*WHAT YOU WILL DO:* Repeat only these lines, exactly: the first line of the data, the line containing "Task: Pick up", and every line between them. Pictures stay out.

*** THE DATA ***

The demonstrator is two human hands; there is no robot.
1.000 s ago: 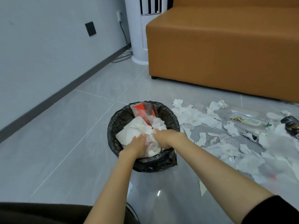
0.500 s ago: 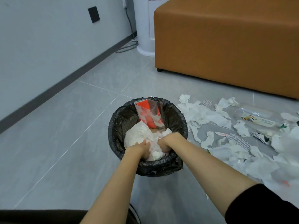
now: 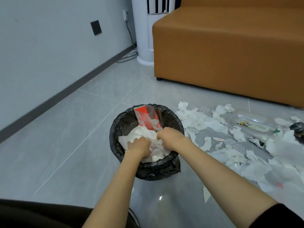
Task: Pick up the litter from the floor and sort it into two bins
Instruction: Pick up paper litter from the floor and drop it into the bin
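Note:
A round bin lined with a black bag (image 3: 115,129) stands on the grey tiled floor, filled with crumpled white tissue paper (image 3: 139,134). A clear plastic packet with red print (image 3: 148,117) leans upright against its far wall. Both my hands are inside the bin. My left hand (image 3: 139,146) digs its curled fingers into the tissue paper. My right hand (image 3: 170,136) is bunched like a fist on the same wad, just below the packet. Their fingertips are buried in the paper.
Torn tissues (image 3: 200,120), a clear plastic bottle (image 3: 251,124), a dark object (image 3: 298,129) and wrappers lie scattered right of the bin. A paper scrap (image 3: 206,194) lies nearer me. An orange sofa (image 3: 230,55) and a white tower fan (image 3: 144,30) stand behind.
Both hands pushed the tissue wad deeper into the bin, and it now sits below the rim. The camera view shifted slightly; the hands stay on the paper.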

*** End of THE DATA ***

*THE COMPLETED TASK:*
The demonstrator is two human hands; there is no robot.
1.000 s ago: 
0.500 s ago: 
now: 
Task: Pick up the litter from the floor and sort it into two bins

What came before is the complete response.